Antezana told me neither Ho nor Suet consented to video interviews for their new Blu Ray release—Suet declined any contact at all, although she spoke with Ho about the release. Both were extremely shocked Red Spell Spells Red and Centipede Horror were being released in America. Both received Blu-rays of both films, and Ho at least loved them. Although they were not consulted regarding the animal cruelty-free cuts, both are aware and neither objected to their inclusion.

It’s important to stress the highly professionalized and disposable culture of the Hong Kong filmmaking industry. “I’m exaggerating a bit, but considering the extreme commercial nature of the industry and that many were just workmen rather than auteurs, even if you asked them for input, they probably don’t have that much,” Cheung reminded me. “The relationship with the work is different unless you’re like Wong Kar-Wai or someone like that. You very rarely get directors going back to tinker with their films, in part because they don’t own them.”

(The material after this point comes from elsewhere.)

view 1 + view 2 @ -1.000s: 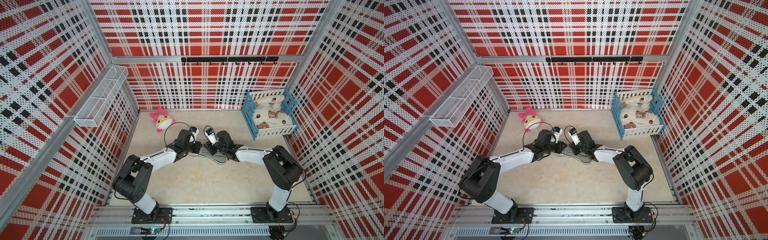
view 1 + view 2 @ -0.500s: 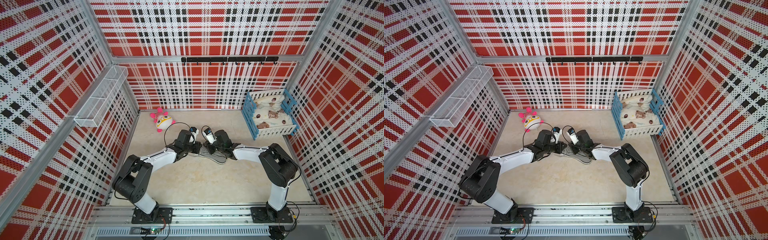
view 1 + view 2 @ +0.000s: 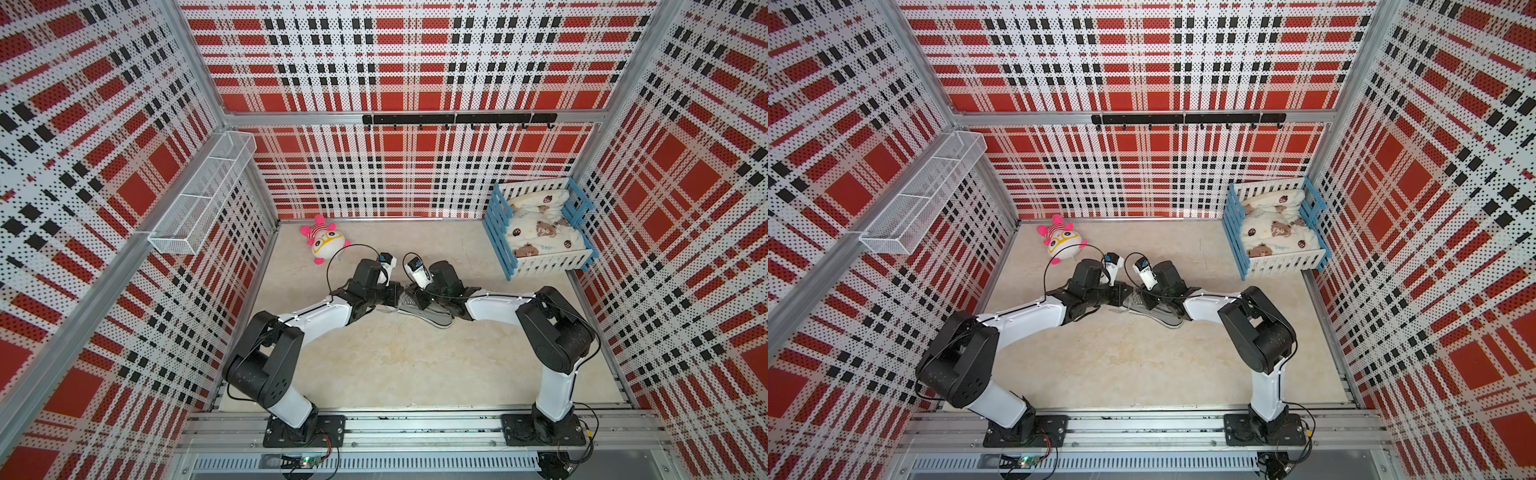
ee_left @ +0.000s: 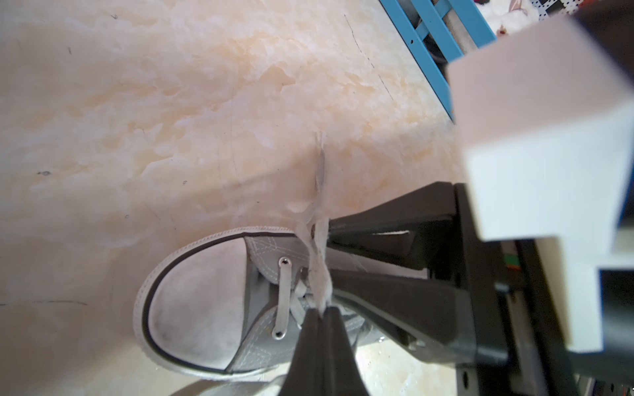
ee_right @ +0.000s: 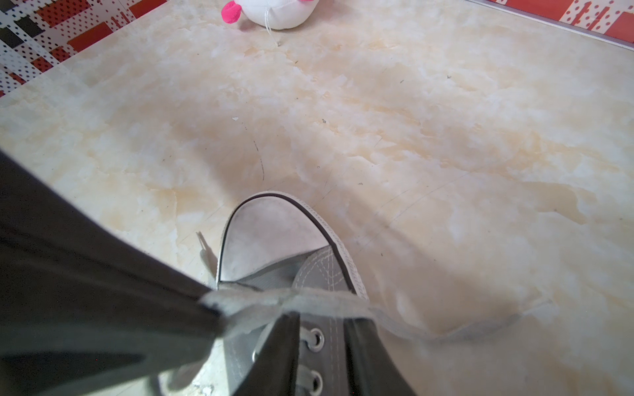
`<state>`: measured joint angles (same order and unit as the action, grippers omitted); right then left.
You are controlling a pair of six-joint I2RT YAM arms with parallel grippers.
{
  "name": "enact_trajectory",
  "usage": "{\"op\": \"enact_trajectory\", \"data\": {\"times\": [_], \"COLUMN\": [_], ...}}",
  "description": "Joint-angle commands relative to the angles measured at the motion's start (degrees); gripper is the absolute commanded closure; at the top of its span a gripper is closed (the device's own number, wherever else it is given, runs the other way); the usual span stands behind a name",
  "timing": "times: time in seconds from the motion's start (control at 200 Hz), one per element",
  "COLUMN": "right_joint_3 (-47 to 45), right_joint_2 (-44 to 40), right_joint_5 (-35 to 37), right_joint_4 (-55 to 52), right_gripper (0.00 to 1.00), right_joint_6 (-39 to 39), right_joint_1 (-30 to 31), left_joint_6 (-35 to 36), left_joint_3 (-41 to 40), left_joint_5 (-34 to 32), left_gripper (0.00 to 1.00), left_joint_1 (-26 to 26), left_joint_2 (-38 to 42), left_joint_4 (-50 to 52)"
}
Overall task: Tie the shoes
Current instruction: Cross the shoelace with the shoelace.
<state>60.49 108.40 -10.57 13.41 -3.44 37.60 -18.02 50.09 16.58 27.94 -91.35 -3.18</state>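
- Item: one grey sneaker (image 3: 430,316), lying mid-table (image 3: 395,365) between the two wrists. It is well apart from the plush toy (image 3: 326,245) and the slatted crate (image 3: 498,232).
- Posture: set upright on its sole. The toe cap (image 5: 271,236) and the eyelets are seen facing up in the wrist views.
- Long axis: laid slantwise across the table, heel beside the right forearm, toe by the left arm's tool.
- Heading: the toe is pointed toward the robot's left and slightly toward the back wall, roughly at the plush toy.
- Holder, left: the left gripper (image 4: 320,313) is found with jaws together, clamped on the lace (image 4: 319,260) just above the front eyelets. The strand is judged to be drawn up clear of the shoe so that it can be crossed or passed over.
- Holder, right: the right gripper (image 5: 320,319) is found with jaws apart, straddling the eyelet row. The lace is laid across its tips and, as far as can be seen, not pinched. The stance is judged to be readiness to take the strand.
- Loose parts: a free tail (image 5: 202,247) is seen on the table beside the toe.
- Condition: no knot or bow can be made out, and the tying is judged to be at an early stage.
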Motion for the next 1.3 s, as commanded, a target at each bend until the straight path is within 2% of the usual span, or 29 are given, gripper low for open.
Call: {"op": "enact_trajectory", "data": {"times": [0.0,0.536,0.651,0.792,0.817,1.077,1.298], "right_joint_3": [1.6,4.1,3.9,3.2,3.0,-1.8,-6.5], "right_joint_2": [1.5,4.0,4.1,3.4,3.2,-2.2,-8.3], "right_joint_5": [1.2,4.4,4.7,4.0,3.7,-2.4,-11.4], "right_joint_4": [1.0,2.5,3.2,4.0,4.0,3.5,3.0], "right_gripper": [0.69,0.68,0.76,0.97,1.00,1.00,1.00], "right_joint_6": [0.5,1.4,1.0,0.5,0.4,-2.8,-7.7], "right_joint_1": [0.2,0.2,0.2,0.2,0.1,-1.4,-3.6], "left_joint_6": [-0.4,-0.4,-0.5,-0.8,-0.8,-1.1,-1.1], "left_joint_3": [-1.0,-1.3,-1.6,-2.0,-2.1,-3.0,-3.0], "left_joint_5": [1.0,1.2,1.1,0.8,0.5,-0.3,-0.6], "left_gripper": [1.00,1.00,1.00,1.00,1.00,1.00,1.00], "left_joint_1": [-0.3,-0.4,-0.5,-0.8,-0.8,-1.4,0.2], "left_joint_2": [1.7,1.4,1.4,1.5,1.5,1.3,0.8], "left_joint_4": [-1.6,-2.1,-2.3,-2.7,-2.8,-3.8,-4.8]}}
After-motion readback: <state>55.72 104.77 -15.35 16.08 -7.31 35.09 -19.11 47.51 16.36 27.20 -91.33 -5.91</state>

For half a century, Hong Kong has thrived as an outpost of Western influence in China’s backyard, and its film industry (and the exploitation films within that system) existed in defiance of the People’s Republic. It’s not hard to read sublimation of precarious politics and censorship displaced as violence and horror in the extremity of those films. As Hong Kong and its cultural institutions are subsumed into China’s orbit and the American film industry becomes increasingly beholden to massive Chinese market forces, it’s vital to preserve these films, and see them as they were made by informed audiences, because it doesn’t look likely anything like them ever will be made again—even if it does mean seeing some pigs get slaughtered.